Complex documentation processing

The HungaroDoc system is a so-called end-to-end documentation processing system, which integrates the processes of reading understanding and distributing documentation into a unified procedure.

The goal is to make it easier for all those who need to do all these processes manually.

For organizations, institutions and companies, the task to be performed is twofold:

  • Saving and processing documents containing valuable information accumulated over the years. In addition, much of the older documentation is an unstructured, paper-based document. The processing of voice-based documentation can also be of great importance. The task is not only to digitize these documents, but also to group and index them according to some important features (entities), so that later a given document can be easily retrieved and processed from a database based on them.
  • Processing of continuously generated electronic documentation in an integrated workflow.

The HungaroDoc system is a Hungarian-language, self-developed processing and archiving system for structured unstructured and voice-based documentation designed for this special task, which is capable of performing the entire documentation management process with high-efficiency RPA (Robotic Process Automation) tools with minimal human intervention.

Documents include voice-based materials that become written documents following a speech-to-text procedure.

HungaroDoc enables collaboration with other intelligent platforms that can be easily integrated. The system uses the Kofax Capture and Kofax Transformation platforms, as well as customer-specific Hungarian language Speech-to-text platforms.
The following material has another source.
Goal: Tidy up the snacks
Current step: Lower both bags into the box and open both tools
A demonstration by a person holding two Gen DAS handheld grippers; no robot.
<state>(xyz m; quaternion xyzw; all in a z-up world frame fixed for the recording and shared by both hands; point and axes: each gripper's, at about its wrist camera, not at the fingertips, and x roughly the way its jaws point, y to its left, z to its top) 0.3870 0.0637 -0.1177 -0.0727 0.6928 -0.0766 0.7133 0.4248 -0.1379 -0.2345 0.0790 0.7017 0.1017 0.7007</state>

The whole process contains manual elements only if necessary, for example, in order to compile and group the unstructured documents to be scanned in some logical order as well as to validate and check the performed task.

An integral part of the HungaroDoc system is the HungaroNer natural language processing (NLP) system.

Complex documentation processing
Complex documentation processing

Natural language processing

HungaroNer is Hungarocom's self-developed Hungarian natural language processing system. Here are four applications:

  • Named entity recognition (NER)
  • Sentiment analysis
  • Tagging
  • Network analysis
Named Entity Recognition is a natural language processing (NLP) technique that automatically extracts information from unstructured documents. Such information (entities) can be name, geographical location, address, etc.

In sentiment analysis, we determine the emotional polarity of a document, that is, the positive, negative, or indifferent emotions of the text.

During Tagging, the input text is processed and interpreted by the system, and then the words are classified into predefined classes, taking into account word relationships and word usage.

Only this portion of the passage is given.